Spacy's tokenization is _non-destructive_, which means the original input can be reconstructed from the tokens.

In [14]:
# You can view the original input like so:
print(doc.text)

He didn't want to pay $20 for this book.


You can learn more about the **Token** and **Span** objects here:<br>
https://spacy.io/api/token<br>
https://spacy.io/api/span


In [16]:
doc = nlp("He didn't want to pay $20 for this book.")
for token in doc:
    print(f"{token.text:>10} | {token.pos_:<10} | {token.dep_:<10} | head: {token.head.text}")

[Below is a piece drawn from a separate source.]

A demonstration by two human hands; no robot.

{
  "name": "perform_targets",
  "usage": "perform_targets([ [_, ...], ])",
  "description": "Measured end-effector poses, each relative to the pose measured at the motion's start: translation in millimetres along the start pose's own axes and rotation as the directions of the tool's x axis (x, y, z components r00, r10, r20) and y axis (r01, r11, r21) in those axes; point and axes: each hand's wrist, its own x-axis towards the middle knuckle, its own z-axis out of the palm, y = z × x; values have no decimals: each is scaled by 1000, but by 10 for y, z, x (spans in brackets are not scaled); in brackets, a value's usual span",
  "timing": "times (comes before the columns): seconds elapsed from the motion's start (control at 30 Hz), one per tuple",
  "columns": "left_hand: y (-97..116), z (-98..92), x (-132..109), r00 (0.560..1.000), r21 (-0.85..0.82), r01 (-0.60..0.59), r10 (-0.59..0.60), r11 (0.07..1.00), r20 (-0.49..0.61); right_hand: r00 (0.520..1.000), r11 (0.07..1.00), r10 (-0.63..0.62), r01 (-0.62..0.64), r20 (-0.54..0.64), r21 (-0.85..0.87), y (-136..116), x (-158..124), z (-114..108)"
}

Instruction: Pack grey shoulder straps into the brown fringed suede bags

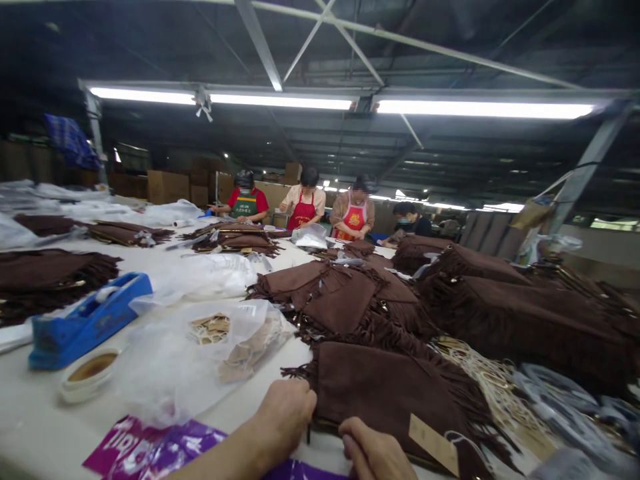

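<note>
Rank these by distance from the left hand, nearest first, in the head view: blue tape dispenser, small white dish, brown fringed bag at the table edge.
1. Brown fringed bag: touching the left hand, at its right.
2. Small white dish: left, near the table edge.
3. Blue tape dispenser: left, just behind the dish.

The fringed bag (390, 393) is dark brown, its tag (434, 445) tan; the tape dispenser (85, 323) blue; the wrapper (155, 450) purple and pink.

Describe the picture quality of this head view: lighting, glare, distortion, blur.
Head view: the ceiling strip lights blow out to white glare while the roof stays dark; wide-angle distortion bends the table edges; the left hand and right hand on the brown fringed bag look soft, and the far workers' faces are blurred.
</note>
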Motion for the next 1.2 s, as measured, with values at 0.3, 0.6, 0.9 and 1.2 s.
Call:
perform_targets([
  [0.3, -94, 34, -83, 993, -430, -12, -41, 903, -114, 972, 990, 142, -138, -186, 35, -254, -121, 121],
  [0.6, -455, 101, 22, 961, -43, -67, 53, 997, -271, 953, 876, 123, -235, -276, -421, 308, -807, -1243],
  [0.9, 1312, 624, 523, 688, 248, -626, 674, 739, -270, 962, 761, 214, -272, -168, -589, 415, -827, -1263],
  [1.2, 1302, 515, 721, 540, 250, -788, 827, 562, -155, 965, 727, 231, -254, -120, -638, 571, -840, -1541],
])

        He | PRON       | nsubj      | head: want
       did | AUX        | aux        | head: want
       n't | PART       | neg        | head: want
      want | VERB       | ROOT       | head: want
        to | PART       | aux        | head: pay
       pay | VERB       | xcomp      | head: want
         $ | SYM        | nmod       | head: 20
        20 | NUM        | dobj       | head: pay
       for | ADP        | prep       | head: pay
      this | DET        | det        | head: book
      book | NOUN       | pobj       | head: for
         . | PUNCT      | punct      | head: want


We can also tokenize multiple sentences and access each sentence individually using the **Doc** object's _sents_ property.

In [22]:
s = """Either the well was very deep, or she fell very slowly, for she 
had plenty of time as she went down to look about her and to wonder what 
was going to happen next. First, she tried to look down and make out what 
she was coming to, but it was too dark to see anything; then she looked at 
the sides of the well, and noticed that they were filled with cupboards and 
book-shelves; here and there she saw maps and pictures hung upon pegs."""

doc = nlp(s)

# Look at individual sentences (there should be two 'Span' objects).
sentences = [sent for sent in doc.sents]
print(f"Sentences : {sentences}")
print(f"\nNumber of sentence : {len(sentences)}")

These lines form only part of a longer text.